__INSTRUCTIONS TO FOLLOW__: Your task is to count the lines of the records that contain "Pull". Answer with the number and nothing else.

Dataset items
------------------------------------------------

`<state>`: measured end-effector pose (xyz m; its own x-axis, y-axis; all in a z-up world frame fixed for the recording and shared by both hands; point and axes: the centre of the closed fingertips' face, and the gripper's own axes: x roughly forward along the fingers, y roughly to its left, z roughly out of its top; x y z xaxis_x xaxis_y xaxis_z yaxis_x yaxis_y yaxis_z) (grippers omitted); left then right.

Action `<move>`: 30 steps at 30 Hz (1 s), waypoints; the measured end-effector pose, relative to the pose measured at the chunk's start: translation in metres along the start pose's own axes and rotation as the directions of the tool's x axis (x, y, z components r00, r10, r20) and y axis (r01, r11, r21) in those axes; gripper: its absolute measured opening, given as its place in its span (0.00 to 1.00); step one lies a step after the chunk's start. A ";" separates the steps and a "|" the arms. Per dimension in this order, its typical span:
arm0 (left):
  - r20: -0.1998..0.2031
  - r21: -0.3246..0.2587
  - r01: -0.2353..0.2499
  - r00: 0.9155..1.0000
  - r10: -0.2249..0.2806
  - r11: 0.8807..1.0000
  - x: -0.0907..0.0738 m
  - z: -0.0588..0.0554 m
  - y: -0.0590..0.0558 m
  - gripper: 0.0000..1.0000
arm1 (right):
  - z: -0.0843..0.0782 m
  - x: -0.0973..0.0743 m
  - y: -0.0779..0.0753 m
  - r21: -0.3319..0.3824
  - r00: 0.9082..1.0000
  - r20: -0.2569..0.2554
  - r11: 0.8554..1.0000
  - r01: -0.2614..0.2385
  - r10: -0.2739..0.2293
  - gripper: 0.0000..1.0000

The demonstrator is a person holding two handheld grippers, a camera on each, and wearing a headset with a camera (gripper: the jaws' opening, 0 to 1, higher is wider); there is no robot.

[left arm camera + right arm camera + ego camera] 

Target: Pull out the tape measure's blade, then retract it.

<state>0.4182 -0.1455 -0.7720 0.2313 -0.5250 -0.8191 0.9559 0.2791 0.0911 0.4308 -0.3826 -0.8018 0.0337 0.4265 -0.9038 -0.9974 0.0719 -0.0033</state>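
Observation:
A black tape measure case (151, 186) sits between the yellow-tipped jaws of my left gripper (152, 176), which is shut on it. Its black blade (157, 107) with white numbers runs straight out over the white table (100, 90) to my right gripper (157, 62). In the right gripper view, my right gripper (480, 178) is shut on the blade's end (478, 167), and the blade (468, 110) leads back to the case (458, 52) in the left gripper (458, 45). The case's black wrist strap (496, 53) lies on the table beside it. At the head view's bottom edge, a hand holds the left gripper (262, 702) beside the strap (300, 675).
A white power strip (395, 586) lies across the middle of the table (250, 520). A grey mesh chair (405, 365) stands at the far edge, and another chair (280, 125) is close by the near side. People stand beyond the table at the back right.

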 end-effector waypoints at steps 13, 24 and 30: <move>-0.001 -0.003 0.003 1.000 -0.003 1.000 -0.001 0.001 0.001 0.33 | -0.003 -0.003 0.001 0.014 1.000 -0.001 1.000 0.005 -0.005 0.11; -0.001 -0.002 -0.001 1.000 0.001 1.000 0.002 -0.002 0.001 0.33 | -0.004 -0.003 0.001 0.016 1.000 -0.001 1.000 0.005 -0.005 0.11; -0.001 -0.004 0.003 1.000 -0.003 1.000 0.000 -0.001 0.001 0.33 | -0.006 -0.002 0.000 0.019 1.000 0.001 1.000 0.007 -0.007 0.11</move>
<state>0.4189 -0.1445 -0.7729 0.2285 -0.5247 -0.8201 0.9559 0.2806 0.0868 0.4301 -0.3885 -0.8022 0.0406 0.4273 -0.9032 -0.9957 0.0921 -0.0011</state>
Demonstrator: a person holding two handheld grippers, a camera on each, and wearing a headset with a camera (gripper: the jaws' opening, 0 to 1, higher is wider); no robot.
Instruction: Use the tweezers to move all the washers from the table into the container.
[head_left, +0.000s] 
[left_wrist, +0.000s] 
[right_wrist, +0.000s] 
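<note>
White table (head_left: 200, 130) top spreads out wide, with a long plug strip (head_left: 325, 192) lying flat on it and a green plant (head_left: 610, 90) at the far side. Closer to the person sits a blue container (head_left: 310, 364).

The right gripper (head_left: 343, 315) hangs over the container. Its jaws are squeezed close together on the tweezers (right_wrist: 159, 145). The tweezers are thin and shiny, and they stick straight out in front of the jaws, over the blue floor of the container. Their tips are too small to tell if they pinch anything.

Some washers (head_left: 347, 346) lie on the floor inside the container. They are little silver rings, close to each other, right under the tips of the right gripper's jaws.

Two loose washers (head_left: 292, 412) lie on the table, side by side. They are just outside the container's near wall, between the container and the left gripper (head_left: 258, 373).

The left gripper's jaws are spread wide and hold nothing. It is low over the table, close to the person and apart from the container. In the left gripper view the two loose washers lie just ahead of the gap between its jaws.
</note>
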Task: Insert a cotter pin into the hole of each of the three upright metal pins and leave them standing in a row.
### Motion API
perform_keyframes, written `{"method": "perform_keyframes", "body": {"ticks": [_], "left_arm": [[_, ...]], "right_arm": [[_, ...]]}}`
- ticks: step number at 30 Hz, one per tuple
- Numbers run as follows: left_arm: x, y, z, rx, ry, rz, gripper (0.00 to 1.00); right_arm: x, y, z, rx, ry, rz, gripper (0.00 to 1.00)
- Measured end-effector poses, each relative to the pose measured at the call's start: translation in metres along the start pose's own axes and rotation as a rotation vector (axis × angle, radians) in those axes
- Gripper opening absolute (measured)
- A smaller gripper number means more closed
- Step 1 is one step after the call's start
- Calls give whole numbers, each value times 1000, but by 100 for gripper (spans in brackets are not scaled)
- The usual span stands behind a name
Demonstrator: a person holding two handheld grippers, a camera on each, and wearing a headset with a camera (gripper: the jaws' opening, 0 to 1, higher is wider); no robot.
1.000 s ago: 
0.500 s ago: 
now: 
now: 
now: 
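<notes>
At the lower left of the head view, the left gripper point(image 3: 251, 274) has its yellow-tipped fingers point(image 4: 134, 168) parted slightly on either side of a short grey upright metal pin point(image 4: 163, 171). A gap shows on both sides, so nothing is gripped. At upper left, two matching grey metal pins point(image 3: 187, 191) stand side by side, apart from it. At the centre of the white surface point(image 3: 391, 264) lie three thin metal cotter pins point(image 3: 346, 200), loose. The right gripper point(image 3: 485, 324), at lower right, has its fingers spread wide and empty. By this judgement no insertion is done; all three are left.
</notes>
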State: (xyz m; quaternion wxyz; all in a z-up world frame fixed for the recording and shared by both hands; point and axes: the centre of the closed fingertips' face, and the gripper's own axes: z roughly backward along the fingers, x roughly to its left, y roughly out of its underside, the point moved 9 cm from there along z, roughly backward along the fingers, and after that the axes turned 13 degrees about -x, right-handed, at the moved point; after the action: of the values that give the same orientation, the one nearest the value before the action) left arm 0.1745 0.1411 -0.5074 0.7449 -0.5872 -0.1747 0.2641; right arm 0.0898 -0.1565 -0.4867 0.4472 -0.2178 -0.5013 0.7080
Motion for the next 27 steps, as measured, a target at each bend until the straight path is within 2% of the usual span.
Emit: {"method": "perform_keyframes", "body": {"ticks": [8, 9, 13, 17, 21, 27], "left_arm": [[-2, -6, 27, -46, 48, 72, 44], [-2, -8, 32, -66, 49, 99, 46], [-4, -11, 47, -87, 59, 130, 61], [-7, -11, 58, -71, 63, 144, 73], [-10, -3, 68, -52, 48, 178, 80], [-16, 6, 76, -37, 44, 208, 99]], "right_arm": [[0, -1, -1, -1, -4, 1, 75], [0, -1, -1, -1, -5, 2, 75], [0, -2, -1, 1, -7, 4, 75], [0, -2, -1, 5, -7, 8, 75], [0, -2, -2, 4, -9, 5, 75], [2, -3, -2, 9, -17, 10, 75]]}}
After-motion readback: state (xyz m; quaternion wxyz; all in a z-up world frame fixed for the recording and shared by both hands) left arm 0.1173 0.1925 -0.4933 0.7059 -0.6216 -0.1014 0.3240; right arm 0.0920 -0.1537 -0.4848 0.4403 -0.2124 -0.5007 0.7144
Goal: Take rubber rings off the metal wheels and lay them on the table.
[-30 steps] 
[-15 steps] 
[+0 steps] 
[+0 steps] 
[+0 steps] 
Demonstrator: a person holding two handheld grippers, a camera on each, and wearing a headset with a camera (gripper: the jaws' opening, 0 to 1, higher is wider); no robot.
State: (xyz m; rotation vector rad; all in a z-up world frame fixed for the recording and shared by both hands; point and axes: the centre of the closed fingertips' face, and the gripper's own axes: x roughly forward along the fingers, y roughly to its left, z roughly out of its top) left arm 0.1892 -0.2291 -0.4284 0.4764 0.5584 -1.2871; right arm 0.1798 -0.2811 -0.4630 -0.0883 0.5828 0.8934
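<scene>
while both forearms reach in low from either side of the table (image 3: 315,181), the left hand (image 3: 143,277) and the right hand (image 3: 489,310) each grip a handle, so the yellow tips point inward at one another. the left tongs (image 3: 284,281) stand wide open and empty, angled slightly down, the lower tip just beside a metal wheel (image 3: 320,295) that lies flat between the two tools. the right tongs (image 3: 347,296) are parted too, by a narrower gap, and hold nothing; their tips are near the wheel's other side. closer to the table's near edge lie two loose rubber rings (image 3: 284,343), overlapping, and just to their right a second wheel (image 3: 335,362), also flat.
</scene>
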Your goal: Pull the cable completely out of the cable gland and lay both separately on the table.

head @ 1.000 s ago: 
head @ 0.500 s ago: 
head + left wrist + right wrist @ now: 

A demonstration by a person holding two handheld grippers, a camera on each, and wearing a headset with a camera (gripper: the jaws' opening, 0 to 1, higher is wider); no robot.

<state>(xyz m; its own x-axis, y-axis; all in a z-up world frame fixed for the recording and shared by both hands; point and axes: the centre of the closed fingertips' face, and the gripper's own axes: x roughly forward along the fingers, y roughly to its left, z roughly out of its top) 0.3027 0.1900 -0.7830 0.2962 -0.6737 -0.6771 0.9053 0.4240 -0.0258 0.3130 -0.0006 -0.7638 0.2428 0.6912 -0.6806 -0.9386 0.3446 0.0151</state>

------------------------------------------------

__SOLUTION TO THIS TASK__: 2